Notes (HPFP 04/11): Basic Datatypes

4 Basic Datatypes

4.2 What are types?

Types: Haskell has expressions. Type the number 1 into the REPL That’s an expression. Type addOne = (+) 1. The function addOne is also an expression. Try to imagine all the possible expressions we could type into GHCi. This is hard to do because the number of possible expressions is infinite. But if we try to imagine lots of different expressions, we should start to notice patterns. 1 is an expression, so is 2, so is 3, and so on. All positive integers are expressions. -1 is an expression, so -2 and -3. Negative integers are expressions. 0 is an expression, therefore all integers are expressions. The pair (1,1) is an expression, so is (1,2), so is (23,58982). All pairs of integers are expressions. We can keep going like this forever, finding new patterns of ways to group expressions together. Every time we find a new expression-pattern, if we can precisely describe the structure of that pattern, we have a type.

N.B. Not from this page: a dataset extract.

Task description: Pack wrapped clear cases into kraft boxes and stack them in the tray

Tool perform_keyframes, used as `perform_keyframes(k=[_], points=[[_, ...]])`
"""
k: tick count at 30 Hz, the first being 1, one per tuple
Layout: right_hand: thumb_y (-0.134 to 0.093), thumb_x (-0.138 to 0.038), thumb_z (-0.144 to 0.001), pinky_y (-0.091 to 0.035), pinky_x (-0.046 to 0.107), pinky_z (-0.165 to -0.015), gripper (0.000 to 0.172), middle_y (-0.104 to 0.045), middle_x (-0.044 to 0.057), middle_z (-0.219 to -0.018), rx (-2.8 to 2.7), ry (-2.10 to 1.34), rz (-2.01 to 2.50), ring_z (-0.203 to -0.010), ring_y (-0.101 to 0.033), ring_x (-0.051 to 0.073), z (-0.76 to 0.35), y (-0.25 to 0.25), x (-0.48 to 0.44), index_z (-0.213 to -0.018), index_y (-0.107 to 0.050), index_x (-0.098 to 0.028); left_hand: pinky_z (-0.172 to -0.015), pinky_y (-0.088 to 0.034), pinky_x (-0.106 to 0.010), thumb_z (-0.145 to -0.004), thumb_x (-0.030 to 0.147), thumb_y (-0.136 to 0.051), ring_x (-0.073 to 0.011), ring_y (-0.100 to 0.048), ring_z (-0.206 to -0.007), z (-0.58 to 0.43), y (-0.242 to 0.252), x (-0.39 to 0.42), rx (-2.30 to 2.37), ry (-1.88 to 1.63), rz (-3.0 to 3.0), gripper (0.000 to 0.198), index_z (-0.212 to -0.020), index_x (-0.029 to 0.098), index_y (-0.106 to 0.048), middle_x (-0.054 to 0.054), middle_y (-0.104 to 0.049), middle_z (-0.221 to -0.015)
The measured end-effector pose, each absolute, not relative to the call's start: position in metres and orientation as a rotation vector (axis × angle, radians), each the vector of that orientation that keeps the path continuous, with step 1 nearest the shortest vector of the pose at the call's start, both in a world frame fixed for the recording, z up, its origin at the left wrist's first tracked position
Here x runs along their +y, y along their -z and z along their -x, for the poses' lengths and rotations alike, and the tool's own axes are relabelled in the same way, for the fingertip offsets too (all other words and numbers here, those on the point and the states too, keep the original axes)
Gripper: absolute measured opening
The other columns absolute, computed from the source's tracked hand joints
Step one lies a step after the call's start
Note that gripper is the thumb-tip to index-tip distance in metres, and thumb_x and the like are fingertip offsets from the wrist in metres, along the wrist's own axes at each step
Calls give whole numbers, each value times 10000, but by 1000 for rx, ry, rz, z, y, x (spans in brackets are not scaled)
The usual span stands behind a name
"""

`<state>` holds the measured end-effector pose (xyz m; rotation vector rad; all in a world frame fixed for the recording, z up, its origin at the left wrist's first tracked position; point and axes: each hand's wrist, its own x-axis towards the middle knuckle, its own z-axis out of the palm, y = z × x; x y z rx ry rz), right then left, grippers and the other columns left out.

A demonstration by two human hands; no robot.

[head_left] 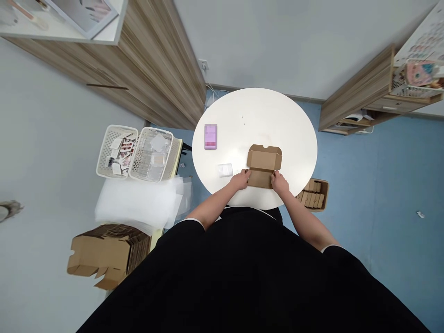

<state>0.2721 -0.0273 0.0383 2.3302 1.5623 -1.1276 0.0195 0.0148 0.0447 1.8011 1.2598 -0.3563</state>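
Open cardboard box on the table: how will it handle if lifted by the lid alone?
Probably light for its size: the cardboard box looks like thin corrugated board. The lid would likely swing at its fold if lifted alone. The panels look fairly stiff, and its flat shape on the white table suggests it won't roll.

Walls: pale grey wall [298, 41], white power socket [203, 64] low on it
Floor: blue floor [378, 185]
Furniture: wood-grain cabinet [152, 69] on the left, wooden shelf unit [357, 99] on the right, round white table [277, 120] between them
Light: soft, even
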Motion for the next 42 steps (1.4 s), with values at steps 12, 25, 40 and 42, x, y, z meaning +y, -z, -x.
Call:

When we played with the String type in the preceding chapter, we were, in effect, saying "Let’s for the moment think about only those expressions that have the String pattern, which looks like this:

data String = [Char]
data [] a = [] | a : [a]

Haskell mandates that expressions have types, and the compiler will not let us run code where the types do not match up.

Try running:

Prelude> not "foo"

<interactive>:4:5: error:
    • Couldn't match expected type ‘Bool’ with actual type ‘[Char]’
    • In the first argument of ‘not’, namely ‘"foo"’
      In the expression: not "foo"
      In an equation for ‘it’: it = not "foo"
Prelude> :type not
not :: Bool -> Bool

not is a function which takes a Bool and returns a Bool. If we try to call not with a String we get a type error. Our expression was not “well-typed.”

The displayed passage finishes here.